§ **Your task**
A faithful, complete transcript of the entries below, without pictures, should be returned.

Records drawn from a dataset:
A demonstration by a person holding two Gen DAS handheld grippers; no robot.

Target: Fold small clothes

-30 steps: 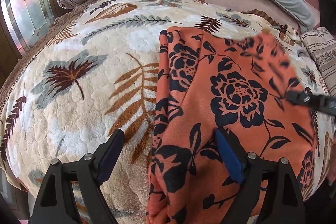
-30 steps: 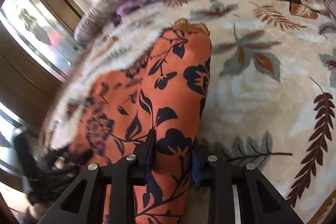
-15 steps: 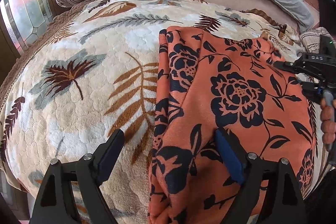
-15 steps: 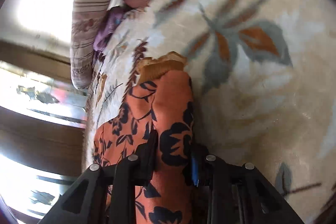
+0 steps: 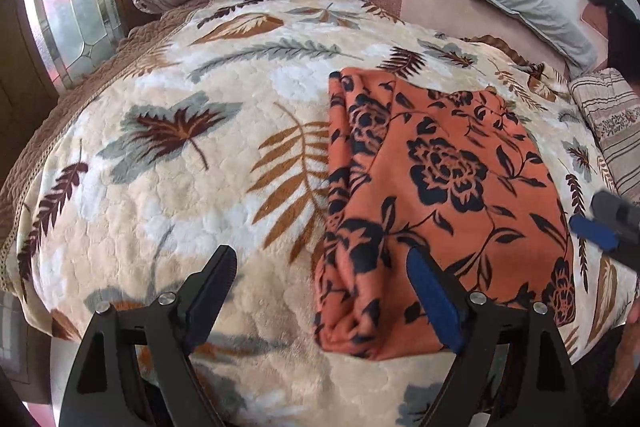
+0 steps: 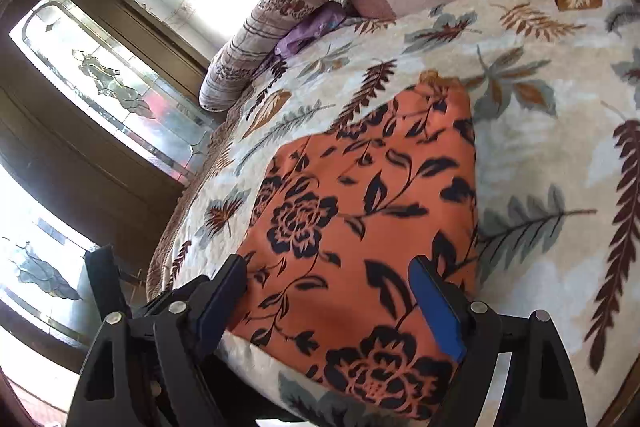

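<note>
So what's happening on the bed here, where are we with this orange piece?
A person with a handheld gripper in each hand is folding an orange garment with a dark flower print on a leaf-patterned blanket. The garment lies folded flat, and neither gripper holds it. The right gripper is opening above its near end, pads clear of the cloth. The left gripper hangs open over the garment's left edge.

Your left gripper (image 5: 320, 291) and your right gripper (image 6: 330, 301) look alike: black angular frames with triangular cut-outs, round silver screw heads at the finger joints, and flat blue pads lining the inner faces of the tapering black fingers (image 5: 434, 301).
</note>
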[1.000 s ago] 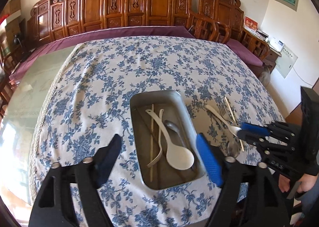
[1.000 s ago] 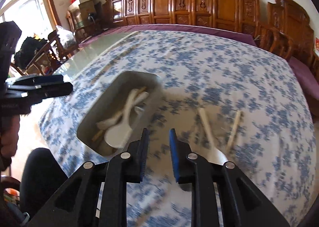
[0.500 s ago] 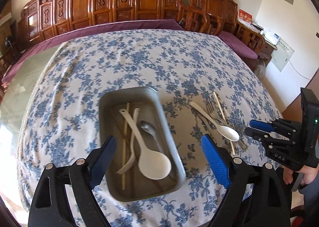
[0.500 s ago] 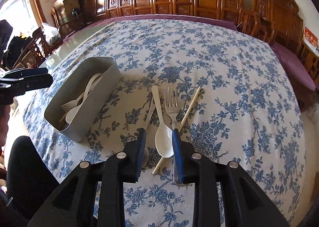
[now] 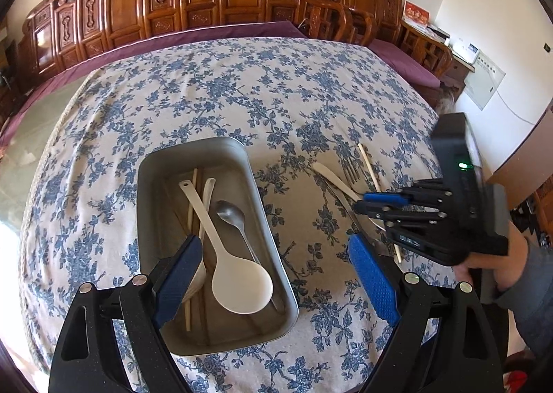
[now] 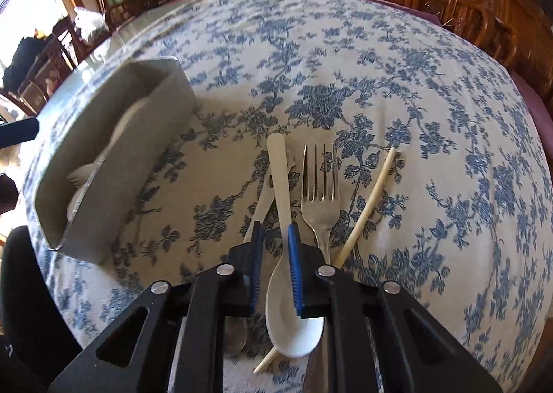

§ **Task result**
A demonstration by a person holding two Gen DAS handheld grippers; no robot.

Target: Fold small clothes

-30 steps: 
-30 steps: 
-15 steps: 
-15 steps: 
+0 steps: 
+0 steps: 

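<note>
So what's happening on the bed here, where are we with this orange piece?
A person with a handheld gripper in each hand is folding an orange garment with a dark flower print on a leaf-patterned blanket. The garment lies folded flat, and neither gripper holds it. The right gripper is opening above its near end, pads clear of the cloth. The left gripper hangs open over the garment's left edge.

Your left gripper (image 5: 320, 291) and your right gripper (image 6: 330, 301) look alike: black angular frames with triangular cut-outs, round silver screw heads at the finger joints, and flat blue pads lining the inner faces of the tapering black fingers (image 5: 434, 301).
</note>
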[1.000 s ago] 
[1.000 s ago] 
[0.500 s ago] 
[0.500 s ago] 
[now] 
[now] 

The output has been completed.